PROBLEM TO WORK ON
Print out the data below in full, exactly as written.

== PROVIDED DATA

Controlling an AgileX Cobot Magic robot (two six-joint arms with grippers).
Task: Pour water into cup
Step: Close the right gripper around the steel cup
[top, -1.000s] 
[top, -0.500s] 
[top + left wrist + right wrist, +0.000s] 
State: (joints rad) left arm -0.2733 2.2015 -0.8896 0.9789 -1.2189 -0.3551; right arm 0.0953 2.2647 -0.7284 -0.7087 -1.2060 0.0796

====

RESPONSE TO THE TASK
Controlling an AgileX Cobot Magic robot (two six-joint arms with grippers).
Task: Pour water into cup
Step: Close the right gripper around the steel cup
[top, -1.000s] 
[top, -0.500s] 
[top + left wrist + right wrist, +0.000s] 
State: (joints rad) left arm -0.2733 2.2015 -0.8896 0.9789 -1.2189 -0.3551; right arm 0.0953 2.2647 -0.7284 -0.7087 -1.2060 0.0796

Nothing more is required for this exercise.